(1/25) Cryptographic Innovation: Verkle Trees
@ethereum is the World Computer; born a rudimentary number cruncher, on a journey to (inevitably) becoming the dominant global settlement layer. And soon, Ethereum will outgrow the Merkle tree.
Tomorrow's solution: Verkle Trees
(2/25) We begin with a hash function, which transforms an arbitrary dataset into a unique, fixed-length string. A good hash function is irreversible and creates outputs that are indistinguishable from random data.
Think of a hash like a serial number for data of any kind/size.
twitter.com/SalomonCrypto/status/1567541750151151616
(3/25) Merkle Trees are made by successive rounds of hashing.
All the data begins on the bottom row (leaf nodes). Then they are grouped together and fed into a hash function.
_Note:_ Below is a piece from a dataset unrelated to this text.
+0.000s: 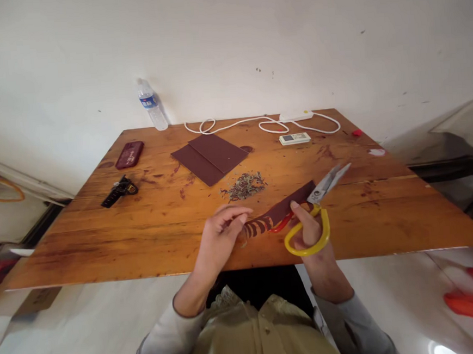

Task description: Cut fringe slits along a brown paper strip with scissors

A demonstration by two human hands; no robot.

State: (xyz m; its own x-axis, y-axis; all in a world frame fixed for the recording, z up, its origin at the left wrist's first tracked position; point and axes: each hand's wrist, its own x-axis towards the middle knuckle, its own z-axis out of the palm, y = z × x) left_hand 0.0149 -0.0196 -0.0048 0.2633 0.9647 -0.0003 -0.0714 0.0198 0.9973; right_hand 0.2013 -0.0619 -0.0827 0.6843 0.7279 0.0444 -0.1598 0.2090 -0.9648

These hashes are grouped (same size) and hashed again, continuing until there is a single (root) node.
twitter.com/SalomonCrypto/status/1567638108937801728
(4/25) The purpose a Merkle tree is enable Merkle proofs, which allow verification that a piece of data exists in the underlying dataset (leaf nodes) without transmitting the entire dataset.
This has profound implications for both privacy and bandwidth requirements.
(5/25) The privacy aspects aren't useful for this discussion, but they are worth nothing.
Merkle proofs can verify a piece of data without having to articulate the entire dataset. You do need component pieces of the Merkle tree, but these are just (non-sensitive) hashes.
(6/25) We are here for the bandwidth implications.
Let's say you want to post a ton of data. No one is interested in all the data, and every one has access to Merkle proofs generation (big assumption).
Instead of posting the entire dataset, you can just post the Merkle root.
(7/25) Don't get me wrong, a Merkle proof is significantly more efficient than naïve approach... but it has its limits.
Tl;dr Merkle proofs scale much less quickly than dataset size, but they still scale proportionally. Eventually proofs will outgrow bandwidth capacity.
twitter.com/SalomonCrypto/status/1586391080727064577
(8/25) What happens if we have a dataset too big for a Merkle tree?
IRL Example: the internal state of @ethereum is stored in a Merkle tree. This tree grows as more accounts & smart contracts are created. Eventually proofs are going to grow too big to push through the network.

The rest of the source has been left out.